Anderson’s business is dairy support and cash cropping, and they do dry dryland cropping and irrigated cropping so already now use water. “It certainly brings a lot of options and some of those things haven’t been fully explored in Hawkes Bay,” he says. “In future there will be other uses that evolve from it once we’ve got more water available.
“My personal take on it is that not every farmer in ‘central’ will want to water his whole farm but if he puts a percentage of his farm into it, that will ensure the rest of his business is pretty predictable. The real strength is that though it will have a cost relative to operating expenses, it would pretty comfortably cover those costs.”
But the farmer puts the certainty into his business rather than just saying ‘it has been a dry year and a bad year’.
“Rather than having farm revenues up or down 20% depending on the season he could actually move that part of the risk, or some of it, out of the business. That’s where I see irrigation has its real place.
“Once we have water and are smarter with it that’s when we get into things which become more than a cost benefit.”
An example in the cropping side of his business: they grow a cash crop and then put behind that a winter feed crop so they get two lots of crop out of that land.
“Some of those sorts of things come into their own [with irrigation] so you’ve got a good handle on what you are going to produce for the year.”
For dairying, if a farmer knows he can harvest 12 tonnes of grass instead of 8t, his business will be more predictable and productive. Anderson says today it probably doesn’t stack up to pay land values plus water values and get returns on a dairy farm this year.
“But we’ve got to look more inter-generationally – take more of a long-term overview. Water is widely accepted worldwide as a valuable commodity. I struggle seeing the wastage of it as it disappears out of our rivers, not producing anything and not benefiting anyone on the way.”
Dairy farmer Eliot Cooper, who has signed up for the scheme, says it means he can go from milking 700 cows to 1100 cows and employ two more fulltime people.
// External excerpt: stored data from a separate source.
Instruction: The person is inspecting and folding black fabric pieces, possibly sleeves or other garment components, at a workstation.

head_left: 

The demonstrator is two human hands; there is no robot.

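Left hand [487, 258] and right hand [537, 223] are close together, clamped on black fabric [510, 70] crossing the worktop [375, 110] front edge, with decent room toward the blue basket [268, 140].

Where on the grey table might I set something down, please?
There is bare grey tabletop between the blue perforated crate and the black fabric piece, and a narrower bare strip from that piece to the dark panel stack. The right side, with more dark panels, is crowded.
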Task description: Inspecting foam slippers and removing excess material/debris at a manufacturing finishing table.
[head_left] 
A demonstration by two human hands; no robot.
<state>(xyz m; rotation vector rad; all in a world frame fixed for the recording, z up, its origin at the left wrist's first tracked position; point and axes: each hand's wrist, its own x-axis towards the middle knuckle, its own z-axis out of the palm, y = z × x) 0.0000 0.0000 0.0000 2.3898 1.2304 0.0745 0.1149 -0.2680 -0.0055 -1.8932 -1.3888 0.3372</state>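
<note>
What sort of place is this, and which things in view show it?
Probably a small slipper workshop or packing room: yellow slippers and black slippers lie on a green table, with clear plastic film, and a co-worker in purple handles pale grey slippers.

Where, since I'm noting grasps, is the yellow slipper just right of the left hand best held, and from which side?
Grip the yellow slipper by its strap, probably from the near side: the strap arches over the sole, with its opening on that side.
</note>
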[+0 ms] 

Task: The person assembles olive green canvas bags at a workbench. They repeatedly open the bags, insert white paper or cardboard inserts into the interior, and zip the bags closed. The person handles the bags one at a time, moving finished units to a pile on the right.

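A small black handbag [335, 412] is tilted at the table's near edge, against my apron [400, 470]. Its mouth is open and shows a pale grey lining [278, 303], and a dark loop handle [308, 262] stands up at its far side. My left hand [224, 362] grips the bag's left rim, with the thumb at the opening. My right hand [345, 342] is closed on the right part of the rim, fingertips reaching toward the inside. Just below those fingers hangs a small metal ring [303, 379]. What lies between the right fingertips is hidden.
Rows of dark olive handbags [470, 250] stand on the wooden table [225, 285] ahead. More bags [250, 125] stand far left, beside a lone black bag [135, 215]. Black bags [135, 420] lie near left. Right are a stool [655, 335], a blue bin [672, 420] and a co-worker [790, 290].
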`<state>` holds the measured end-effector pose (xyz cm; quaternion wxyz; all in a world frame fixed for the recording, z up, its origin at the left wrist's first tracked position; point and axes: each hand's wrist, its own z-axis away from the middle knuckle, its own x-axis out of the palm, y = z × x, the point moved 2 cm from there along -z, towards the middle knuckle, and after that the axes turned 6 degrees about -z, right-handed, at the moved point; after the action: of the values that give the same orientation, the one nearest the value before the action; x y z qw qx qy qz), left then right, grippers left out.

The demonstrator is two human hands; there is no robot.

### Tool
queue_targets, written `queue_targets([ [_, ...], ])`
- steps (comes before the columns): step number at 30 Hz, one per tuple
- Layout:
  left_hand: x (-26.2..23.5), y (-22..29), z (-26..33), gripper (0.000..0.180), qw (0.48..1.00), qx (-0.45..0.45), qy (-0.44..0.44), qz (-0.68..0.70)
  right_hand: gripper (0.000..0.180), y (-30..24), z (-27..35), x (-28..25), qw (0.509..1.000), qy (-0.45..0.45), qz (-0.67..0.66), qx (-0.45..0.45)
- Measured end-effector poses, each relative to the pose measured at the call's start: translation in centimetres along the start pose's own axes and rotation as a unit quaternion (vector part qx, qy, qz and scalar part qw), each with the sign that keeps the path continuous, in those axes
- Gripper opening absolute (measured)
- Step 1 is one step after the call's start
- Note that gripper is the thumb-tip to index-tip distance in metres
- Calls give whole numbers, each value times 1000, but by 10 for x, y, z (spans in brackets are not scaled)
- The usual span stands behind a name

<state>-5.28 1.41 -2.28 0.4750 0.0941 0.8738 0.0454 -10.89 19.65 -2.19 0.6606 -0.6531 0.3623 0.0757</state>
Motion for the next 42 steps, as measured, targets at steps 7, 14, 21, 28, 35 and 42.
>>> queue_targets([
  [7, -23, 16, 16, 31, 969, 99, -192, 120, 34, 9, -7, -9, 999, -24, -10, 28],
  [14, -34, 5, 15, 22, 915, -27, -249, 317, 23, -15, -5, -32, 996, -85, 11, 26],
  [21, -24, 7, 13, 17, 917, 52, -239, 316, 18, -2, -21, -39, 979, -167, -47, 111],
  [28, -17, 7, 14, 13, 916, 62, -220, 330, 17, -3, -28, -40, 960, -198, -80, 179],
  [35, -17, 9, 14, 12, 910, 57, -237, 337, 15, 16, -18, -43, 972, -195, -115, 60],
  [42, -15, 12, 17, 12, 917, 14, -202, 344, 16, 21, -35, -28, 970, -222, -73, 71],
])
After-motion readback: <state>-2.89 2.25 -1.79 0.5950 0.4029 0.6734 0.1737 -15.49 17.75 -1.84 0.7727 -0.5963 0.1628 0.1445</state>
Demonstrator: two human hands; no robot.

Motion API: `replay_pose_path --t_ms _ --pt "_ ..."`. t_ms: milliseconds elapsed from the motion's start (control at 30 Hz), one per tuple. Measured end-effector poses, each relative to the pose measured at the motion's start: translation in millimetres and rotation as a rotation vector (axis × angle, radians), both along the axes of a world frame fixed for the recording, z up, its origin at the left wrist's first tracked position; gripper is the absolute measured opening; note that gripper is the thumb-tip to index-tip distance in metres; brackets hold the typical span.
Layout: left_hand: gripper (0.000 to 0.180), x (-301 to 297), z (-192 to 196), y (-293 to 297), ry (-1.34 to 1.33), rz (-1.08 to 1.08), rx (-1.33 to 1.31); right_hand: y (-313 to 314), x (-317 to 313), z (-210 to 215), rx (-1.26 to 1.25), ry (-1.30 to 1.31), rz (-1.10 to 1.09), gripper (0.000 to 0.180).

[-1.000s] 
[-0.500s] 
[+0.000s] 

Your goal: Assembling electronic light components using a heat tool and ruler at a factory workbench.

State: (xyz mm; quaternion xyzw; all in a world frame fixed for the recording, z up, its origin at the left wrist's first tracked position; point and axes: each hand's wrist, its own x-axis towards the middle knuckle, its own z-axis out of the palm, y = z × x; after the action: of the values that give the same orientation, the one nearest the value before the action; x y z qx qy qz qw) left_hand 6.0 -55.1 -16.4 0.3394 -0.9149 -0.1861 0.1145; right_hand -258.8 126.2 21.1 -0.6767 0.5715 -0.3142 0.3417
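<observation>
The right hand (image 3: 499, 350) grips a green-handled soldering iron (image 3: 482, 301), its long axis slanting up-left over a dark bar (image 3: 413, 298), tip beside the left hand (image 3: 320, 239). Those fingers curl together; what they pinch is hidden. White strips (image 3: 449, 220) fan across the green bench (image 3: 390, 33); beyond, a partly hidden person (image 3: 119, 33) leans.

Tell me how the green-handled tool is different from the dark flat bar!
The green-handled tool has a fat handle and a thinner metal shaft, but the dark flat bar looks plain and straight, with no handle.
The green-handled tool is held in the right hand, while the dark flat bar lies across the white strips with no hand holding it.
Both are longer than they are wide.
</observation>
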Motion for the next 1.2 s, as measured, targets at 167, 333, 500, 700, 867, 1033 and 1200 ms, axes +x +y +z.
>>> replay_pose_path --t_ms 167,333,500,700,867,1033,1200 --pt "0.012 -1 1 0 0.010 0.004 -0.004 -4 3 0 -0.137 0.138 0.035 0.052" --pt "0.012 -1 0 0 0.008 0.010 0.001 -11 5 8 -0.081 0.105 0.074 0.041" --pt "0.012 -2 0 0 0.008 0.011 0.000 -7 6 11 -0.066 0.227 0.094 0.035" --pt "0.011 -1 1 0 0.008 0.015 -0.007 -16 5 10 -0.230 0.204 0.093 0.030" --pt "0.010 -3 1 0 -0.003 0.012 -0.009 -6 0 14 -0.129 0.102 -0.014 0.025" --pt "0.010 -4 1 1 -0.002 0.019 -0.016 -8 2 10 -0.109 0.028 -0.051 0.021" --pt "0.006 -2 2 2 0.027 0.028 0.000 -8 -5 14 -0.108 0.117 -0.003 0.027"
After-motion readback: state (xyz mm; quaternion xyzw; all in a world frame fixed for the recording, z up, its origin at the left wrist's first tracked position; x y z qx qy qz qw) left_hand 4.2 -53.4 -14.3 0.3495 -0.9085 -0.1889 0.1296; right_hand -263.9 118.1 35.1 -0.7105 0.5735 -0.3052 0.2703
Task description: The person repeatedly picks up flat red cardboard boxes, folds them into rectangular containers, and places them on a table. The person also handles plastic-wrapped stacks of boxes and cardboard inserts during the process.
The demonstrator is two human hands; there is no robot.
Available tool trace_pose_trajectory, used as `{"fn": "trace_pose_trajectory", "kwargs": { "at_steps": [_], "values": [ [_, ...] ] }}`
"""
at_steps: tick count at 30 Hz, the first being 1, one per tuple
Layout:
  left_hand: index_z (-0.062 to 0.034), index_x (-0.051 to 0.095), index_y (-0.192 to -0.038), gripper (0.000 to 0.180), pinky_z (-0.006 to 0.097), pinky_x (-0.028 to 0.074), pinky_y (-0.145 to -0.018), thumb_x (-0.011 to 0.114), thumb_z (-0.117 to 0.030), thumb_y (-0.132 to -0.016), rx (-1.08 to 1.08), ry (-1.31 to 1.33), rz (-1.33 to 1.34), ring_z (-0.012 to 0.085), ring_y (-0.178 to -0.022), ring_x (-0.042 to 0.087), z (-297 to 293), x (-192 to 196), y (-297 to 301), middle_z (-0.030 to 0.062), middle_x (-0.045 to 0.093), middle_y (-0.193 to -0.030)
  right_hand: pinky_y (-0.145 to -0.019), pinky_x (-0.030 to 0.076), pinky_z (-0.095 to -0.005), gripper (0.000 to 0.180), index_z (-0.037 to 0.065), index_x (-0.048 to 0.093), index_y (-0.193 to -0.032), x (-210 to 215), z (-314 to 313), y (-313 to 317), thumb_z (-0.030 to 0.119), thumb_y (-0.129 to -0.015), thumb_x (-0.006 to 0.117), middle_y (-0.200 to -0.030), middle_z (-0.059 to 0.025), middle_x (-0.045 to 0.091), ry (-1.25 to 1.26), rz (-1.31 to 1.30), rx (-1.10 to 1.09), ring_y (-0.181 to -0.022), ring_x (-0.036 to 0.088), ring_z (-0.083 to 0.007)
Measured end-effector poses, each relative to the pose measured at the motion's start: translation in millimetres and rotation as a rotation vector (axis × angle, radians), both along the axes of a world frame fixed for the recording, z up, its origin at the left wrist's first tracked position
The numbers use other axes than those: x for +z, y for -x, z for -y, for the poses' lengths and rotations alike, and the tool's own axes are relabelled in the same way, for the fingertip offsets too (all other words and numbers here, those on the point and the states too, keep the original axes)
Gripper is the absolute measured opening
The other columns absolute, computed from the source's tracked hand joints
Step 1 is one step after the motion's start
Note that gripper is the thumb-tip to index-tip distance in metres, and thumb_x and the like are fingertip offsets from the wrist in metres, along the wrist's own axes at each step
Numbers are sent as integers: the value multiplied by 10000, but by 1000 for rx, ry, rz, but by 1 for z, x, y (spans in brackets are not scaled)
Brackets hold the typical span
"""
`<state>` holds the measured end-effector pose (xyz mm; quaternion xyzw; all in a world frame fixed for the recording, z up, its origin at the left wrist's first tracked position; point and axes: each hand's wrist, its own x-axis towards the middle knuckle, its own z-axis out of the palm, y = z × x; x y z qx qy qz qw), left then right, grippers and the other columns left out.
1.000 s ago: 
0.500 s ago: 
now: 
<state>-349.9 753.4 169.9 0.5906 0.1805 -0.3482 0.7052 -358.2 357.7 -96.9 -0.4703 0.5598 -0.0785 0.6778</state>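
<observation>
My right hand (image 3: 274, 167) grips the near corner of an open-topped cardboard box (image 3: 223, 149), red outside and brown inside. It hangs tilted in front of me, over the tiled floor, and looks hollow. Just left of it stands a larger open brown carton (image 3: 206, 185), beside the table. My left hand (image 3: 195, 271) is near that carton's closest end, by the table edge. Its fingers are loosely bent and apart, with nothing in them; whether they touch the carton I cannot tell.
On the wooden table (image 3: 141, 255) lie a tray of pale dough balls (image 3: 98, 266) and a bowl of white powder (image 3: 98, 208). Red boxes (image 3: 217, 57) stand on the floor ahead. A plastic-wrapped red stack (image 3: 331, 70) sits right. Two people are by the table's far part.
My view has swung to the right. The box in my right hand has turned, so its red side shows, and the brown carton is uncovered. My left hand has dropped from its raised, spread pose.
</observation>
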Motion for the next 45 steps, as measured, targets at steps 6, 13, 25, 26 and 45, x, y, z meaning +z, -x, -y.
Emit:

“It’s guaranteed production, that’s what it is,” he says. “It’s a no-brainer and anyone who thinks it doesn’t stack up hasn’t done their homework properly. It’s as simple as that.
“It probably doesn’t stack up if you want to carry on sheep and beef farming but it certainly stacks up for cropping and dairy farming and every other avenue.”
He says a farmer does not need to do whole-farm irrigation but part of the farm. “That would ensure their summer feed,” says Cooper. “The numbers may not work for individual farmers looking at a whole farm changeover to irrigation, but I’m sure if they looked at a section of their farm under irrigation it definitely would work.”